Wednesday, January 11, 2012

Minute Details- The Final Countdown

Yes, I am still planning a wedding.

The holiday season zipped on by, and now I am sitting here with UNDER 90 days to go until our wedding. I’m not sure how this happened, and sadly I am still in a stagnant with the detail planning. Everything is in limbo right now. Invitations are sitting in a pile on our desk, the guest list is touched up and ready to get printed onto labels, I have a list a mile long of little incidentals that need to be ordered/created, there is a plan of action for the chalkboard frames, and my first dress fitting is approaching in a few weeks. I am anxiously awaiting some of the fun parts of wedding planning to roll out. But, yet, here I sit in limbo. Limbo is my hell (haha, limbo...hell, get it?) I digress...

Other than that, there are only about 200 things going on at once in our lives. More on all that later. For now I give you the one single task I was able to accomplish in the past few weeks. (Slow, lame bride).

In between my three actual work days between Christmas and New Years, I made a vow to actually get wedding stuff done. I really thought I could kick start my DVR-induced brain into crafting. I quickly remembered why I prefer throwing my money at Etsy instead of doing any actual crafts. On the to-do list was purchasing chalkboard frame-making supplies and a cork board for our guest “book,” which I’ve decided will be a cloth-covered cork board that I’ll have our guests thumb tack messages onto.

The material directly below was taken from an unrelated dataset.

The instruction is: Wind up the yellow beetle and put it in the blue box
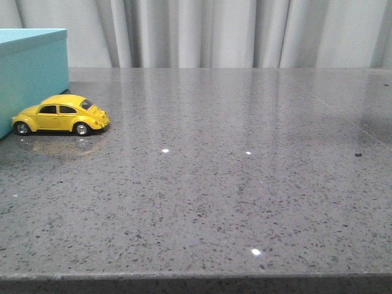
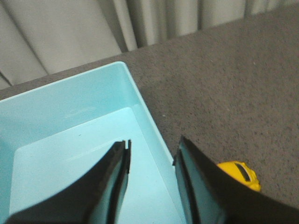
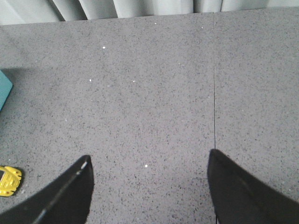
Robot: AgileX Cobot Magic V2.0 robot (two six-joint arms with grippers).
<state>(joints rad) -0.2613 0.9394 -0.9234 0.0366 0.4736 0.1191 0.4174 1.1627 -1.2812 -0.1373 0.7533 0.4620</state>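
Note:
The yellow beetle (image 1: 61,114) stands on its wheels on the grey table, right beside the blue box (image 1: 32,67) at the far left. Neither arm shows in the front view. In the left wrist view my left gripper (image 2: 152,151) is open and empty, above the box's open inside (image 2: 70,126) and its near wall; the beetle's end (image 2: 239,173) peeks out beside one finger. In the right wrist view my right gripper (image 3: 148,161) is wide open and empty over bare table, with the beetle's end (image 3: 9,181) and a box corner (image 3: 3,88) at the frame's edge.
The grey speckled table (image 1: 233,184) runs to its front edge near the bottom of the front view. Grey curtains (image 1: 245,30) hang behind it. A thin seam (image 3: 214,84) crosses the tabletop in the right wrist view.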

While strolling through the aisles of Michael’s post-Christmas, I had instant flashbacks to my sorority crafting days, and how, well… no one ever wanted me to craft with them. I have craft-induced rage. Obviously Michael’s had absolutely nothing I was looking for, because I am convinced all chain-stores in NYC lack the ability to keep stock of anything, and have no desire to hire people who can keep their damn stores organized (no joke, the holy angels sing when I go to the Wal-Marts, Targets, and Home Depots of NJ or PA or ANY state really that is not in NYC). Regardless, I did leave with one item that I found about two seconds after stepping foot into the store.

Our card box.

Yup, that’s it, folks. A giant faux-book that is in actuality a box with peacocks on it. DONE and doner. I contemplated a few different ideas for the card box, but it dawned on me to just buy it and move along, because WHO the HELL is going to remember my card box in up-teen years? Yes, there are some really cute DIY card boxes out there, bird cages, vintage milk boxes, hat boxes made of tin foil, spice racks from 1947, ETCETERA. But, at the end of the day, I’m better off just accomplishing a task and being done with it instead of obsessing when there are bigger fish to fry.

Did you make any impulse “get this DONE” purchases at the end of your planning?